• [Supplied information]

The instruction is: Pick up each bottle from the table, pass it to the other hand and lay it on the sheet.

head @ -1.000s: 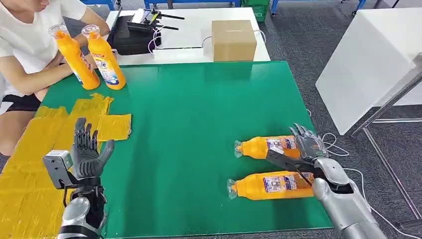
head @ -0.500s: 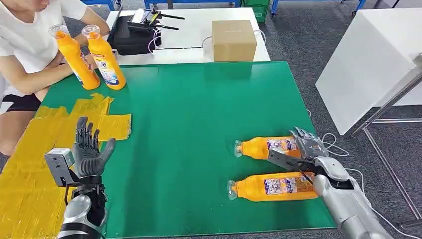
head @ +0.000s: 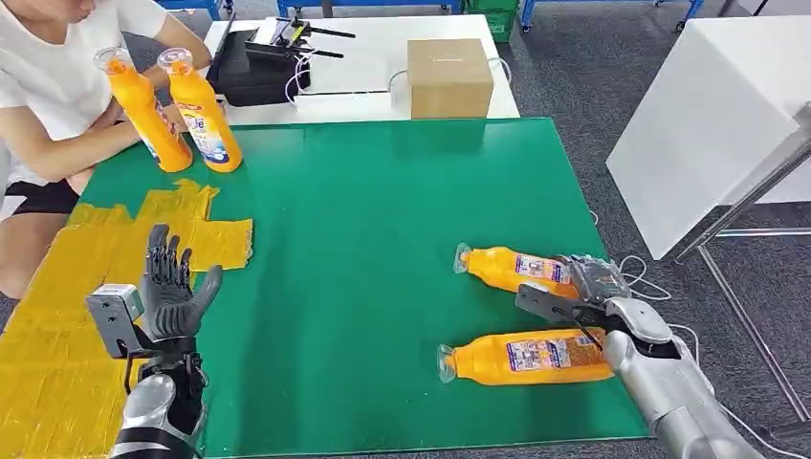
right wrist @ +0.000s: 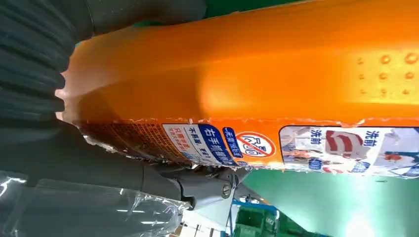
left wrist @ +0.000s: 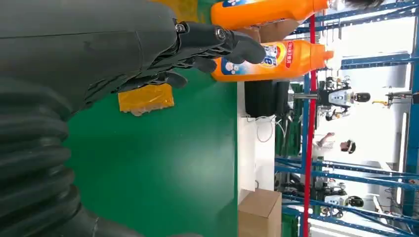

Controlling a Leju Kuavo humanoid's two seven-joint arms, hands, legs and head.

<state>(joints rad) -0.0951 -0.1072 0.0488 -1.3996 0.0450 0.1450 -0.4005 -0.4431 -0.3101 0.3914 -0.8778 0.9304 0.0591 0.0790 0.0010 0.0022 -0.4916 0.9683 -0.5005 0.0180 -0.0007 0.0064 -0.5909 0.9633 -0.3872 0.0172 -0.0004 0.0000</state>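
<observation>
Right hand (head: 595, 287) wraps base of far bottle (head: 516, 269), fingers closed on it, neck tilted off counter (head: 383, 239). Left hand (head: 172, 292) upright, fingers spread, empty, near yellow sheet (head: 57, 325). Advice: firm grip before lift; clear near bottle (head: 526, 356).

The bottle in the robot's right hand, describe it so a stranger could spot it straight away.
On the green table, go to the near right corner, where two orange bottles lie on their sides. It is the farther bottle, angled with its cap pointing away, its base gripped by the right hand; the nearer bottle lies free.
</observation>
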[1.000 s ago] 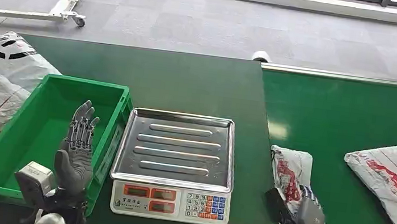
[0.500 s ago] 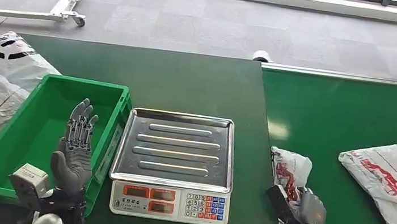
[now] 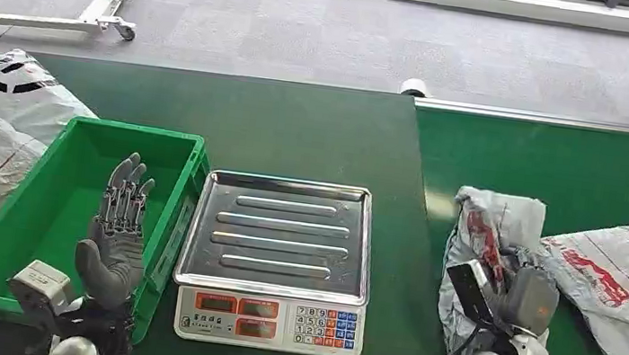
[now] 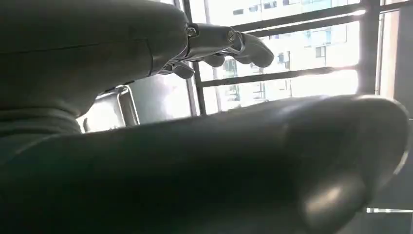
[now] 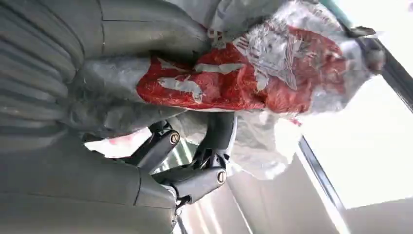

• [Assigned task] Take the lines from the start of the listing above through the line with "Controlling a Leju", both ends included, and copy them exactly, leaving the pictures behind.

• [Answer section]
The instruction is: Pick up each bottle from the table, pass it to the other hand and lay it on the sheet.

head @ -1.000s: 
head @ -0.500s: 
head @ +0.000s: 
right wrist @ +0.000s: 
left wrist @ +0.000s: 

Controlling a Leju Kuavo humanoid's two seven-joint arms, hands, legs and head.

That completes the answer to the exercise.